Summary: | This thesis is an integrated study that links several disciplines-archaeology,
anthropology, geography, atmospheric sciences, and
microbiology. It attempts to generate an argument that central to climate
change is disequilibrium in human ecologies- in my case, disease ecologies
in Iceland during the 15th century.
This thesis investigates the environment's effect on human adaptability.
The effect of the environment on Icelanders as they moved from settlement to
later periods was disquieting. The climate of the world was changing- moving
from the Medieval Warm Period to the colder Little Ice Age.

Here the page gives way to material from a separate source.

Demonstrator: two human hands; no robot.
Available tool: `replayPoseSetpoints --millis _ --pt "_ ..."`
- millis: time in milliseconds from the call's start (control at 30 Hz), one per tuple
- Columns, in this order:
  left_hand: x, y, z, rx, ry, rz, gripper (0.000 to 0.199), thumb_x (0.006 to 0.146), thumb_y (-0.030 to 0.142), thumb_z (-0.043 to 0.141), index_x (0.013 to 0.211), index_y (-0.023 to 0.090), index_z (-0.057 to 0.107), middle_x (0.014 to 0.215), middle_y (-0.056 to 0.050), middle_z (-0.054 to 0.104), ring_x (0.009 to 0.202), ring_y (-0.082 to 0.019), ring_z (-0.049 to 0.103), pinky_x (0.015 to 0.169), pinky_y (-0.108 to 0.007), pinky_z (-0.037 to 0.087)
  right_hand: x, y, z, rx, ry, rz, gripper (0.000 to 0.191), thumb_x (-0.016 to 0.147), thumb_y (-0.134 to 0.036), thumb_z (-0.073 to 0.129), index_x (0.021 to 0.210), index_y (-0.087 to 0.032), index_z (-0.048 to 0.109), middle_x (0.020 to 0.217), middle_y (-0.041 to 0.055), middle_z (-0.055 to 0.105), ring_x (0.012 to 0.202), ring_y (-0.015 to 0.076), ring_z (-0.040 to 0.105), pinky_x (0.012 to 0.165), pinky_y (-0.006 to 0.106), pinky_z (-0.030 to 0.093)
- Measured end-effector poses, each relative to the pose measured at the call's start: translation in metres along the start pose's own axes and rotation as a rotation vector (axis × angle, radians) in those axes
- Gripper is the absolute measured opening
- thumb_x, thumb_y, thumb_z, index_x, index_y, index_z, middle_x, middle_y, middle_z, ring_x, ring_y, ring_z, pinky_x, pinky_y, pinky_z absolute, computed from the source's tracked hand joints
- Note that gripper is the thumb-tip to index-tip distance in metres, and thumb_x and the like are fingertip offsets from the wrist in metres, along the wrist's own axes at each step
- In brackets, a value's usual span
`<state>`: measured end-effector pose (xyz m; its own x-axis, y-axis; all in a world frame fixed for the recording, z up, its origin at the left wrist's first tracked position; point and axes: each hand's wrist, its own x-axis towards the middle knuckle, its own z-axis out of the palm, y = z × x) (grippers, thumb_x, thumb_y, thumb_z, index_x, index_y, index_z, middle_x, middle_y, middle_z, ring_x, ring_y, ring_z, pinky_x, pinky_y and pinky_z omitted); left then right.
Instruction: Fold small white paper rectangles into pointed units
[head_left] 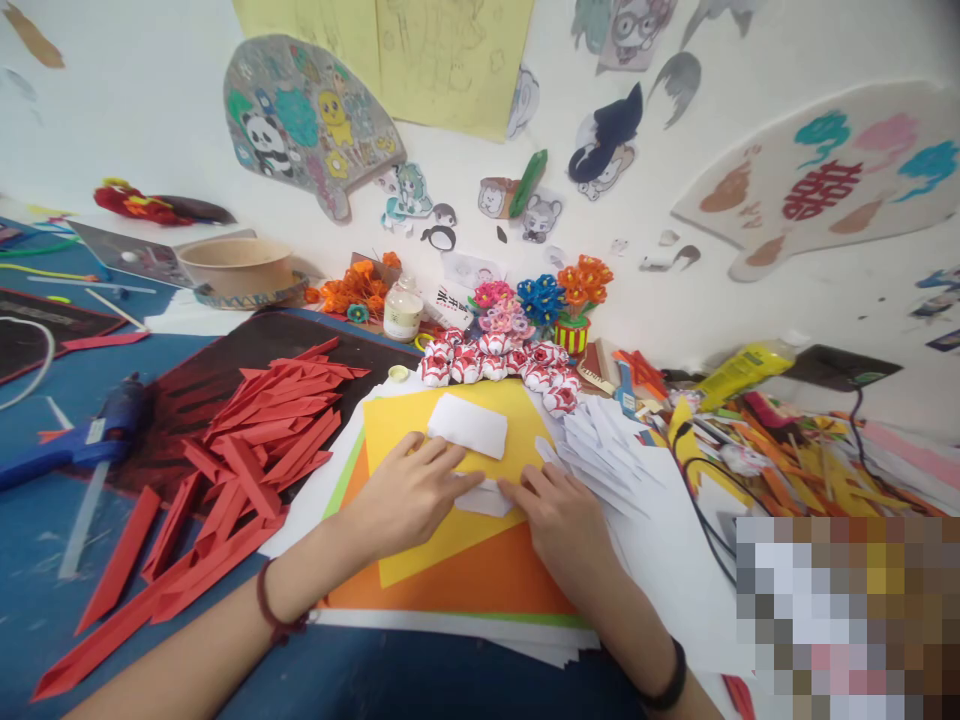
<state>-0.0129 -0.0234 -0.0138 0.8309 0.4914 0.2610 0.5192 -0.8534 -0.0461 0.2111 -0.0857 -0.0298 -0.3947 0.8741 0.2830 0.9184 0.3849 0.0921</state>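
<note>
I watch through one camera, which sits on the person's head. It faces forward and down, quite near to the left hand (pixel 412 490) and the right hand (pixel 566 515), over the blue table (pixel 375 670) towards the white wall (pixel 161 110).

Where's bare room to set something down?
Bare: the white paper sheet beside the right hand, below folded white paper pieces; blue tabletop left of the folded red paper strips, below the blue glue gun. Crowded: around the round red-and-white flowers.

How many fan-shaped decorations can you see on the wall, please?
2: the grey fan at upper left and the pale fan at upper right. I see no others, though more could lie outside the picture.
</note>
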Motion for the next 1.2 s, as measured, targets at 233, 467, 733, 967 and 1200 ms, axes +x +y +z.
replayPoseSetpoints --millis 233,467,733,967,1200 --pt "0.0007 0.0027 -0.0013 0.005 -0.011 0.004 0.038 0.091 0.016 0.050 0.125 0.031 0.059 0.101 -0.008 0.057 0.094 -0.024 0.049 0.073 -0.038 0.031 0.0003 -0.0001 -0.0005 -0.006 -0.001 0.008 0.032 0.087 -0.004 0.055 0.108 -0.024 0.068 0.083 0.0046 0.062 0.079 0.0220 0.050 0.065 0.034 0.032" --pt "-0.0007 0.0052 -0.0009 -0.041 0.010 -0.098 0.040 0.091 0.018 0.049 0.123 0.038 0.062 0.099 -0.007 0.057 0.092 -0.025 0.048 0.072 -0.039 0.030 -0.0002 -0.0010 -0.0033 -0.011 -0.035 0.036 0.036 0.085 -0.004 0.058 0.111 -0.026 0.068 0.085 0.0047 0.063 0.081 0.0224 0.050 0.066 0.033 0.032" --pt "-0.0023 0.0055 0.0025 -0.076 0.077 -0.159 0.038 0.086 0.017 0.054 0.116 0.034 0.068 0.097 -0.007 0.057 0.089 -0.023 0.048 0.071 -0.037 0.030 -0.0008 -0.0022 -0.0045 -0.022 -0.039 0.082 0.034 0.086 -0.008 0.061 0.110 -0.031 0.069 0.085 0.0042 0.063 0.083 0.0231 0.051 0.066 0.035 0.033" --pt "-0.0027 0.0050 0.0036 -0.103 0.062 -0.205 0.036 0.087 0.019 0.053 0.114 0.036 0.069 0.092 -0.006 0.059 0.087 -0.024 0.048 0.070 -0.038 0.027 -0.0035 -0.0023 -0.0021 -0.003 -0.007 0.165 0.029 0.089 -0.015 0.063 0.106 -0.037 0.071 0.080 0.0036 0.063 0.079 0.0220 0.053 0.062 0.033 0.033" --pt "-0.0036 0.0062 0.0033 -0.108 0.072 -0.234 0.033 0.086 0.019 0.053 0.109 0.035 0.071 0.089 -0.005 0.060 0.084 -0.023 0.046 0.069 -0.038 0.025 -0.0030 -0.0075 -0.0062 -0.028 0.021 0.203 0.029 0.085 -0.011 0.066 0.100 -0.035 0.073 0.073 0.0040 0.062 0.075 0.0224 0.052 0.059 0.033 0.030"
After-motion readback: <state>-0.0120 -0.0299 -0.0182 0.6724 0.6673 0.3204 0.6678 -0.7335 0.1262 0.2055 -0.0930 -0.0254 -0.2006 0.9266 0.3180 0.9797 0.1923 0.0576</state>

I analyze the disease ecology of the 15th century and also conduct an
archeological and cultural analysis of the Icelandic people, to show the
deficiencies in their adaptation, and submit that certain shortcomings in their
physical environment, as well as the inadequate adaptive synthesis to the
environment, led to a marginal adaptation. This was augmented by political
unrest and problems with outside trade, which left them vulnerable and
susceptible to disease pathogenesis.
I discuss the climate change during the Little Ice Age, and assert that
this event is the crucible that crushed Iceland after 400 years of reasonably
good fortune. Hundreds of epidemics, natural disasters, and hardships befall
the Icelanders. One of them is the plague, which comes twice in the 15th
century. The important observation here is that the epidemiological and
archeological evidence does not always match up. The principal problem is
that the traditional vector for the disease cannot have survived the climate as
it was in the winters during the LIA. I offer an analysis that pontificates this
issue and I examine the ongoing debate concerning The Black Death in
Europe.
I introduce another possible explanation: the introduction of disease
through environmental vectors. The creation of disease ecologies through
climate change is important, in light of problems that we face today. I discuss
the phenomenon of the dust storm and its connection to disease
pathogenesis.
By showing several key examples of dust from Africa to disease
pathogenesis in the Caribbean, I make the connection a good one. In addition
to this connection is the atmospheric analysis that shows incontrovertibly that
the dust found in Greenland ice cores is only from Asia. Finally, there is the
fact that the inveterate loci of the plague bacterium is located in the same
areas that Asian Dust Events occur and travel from.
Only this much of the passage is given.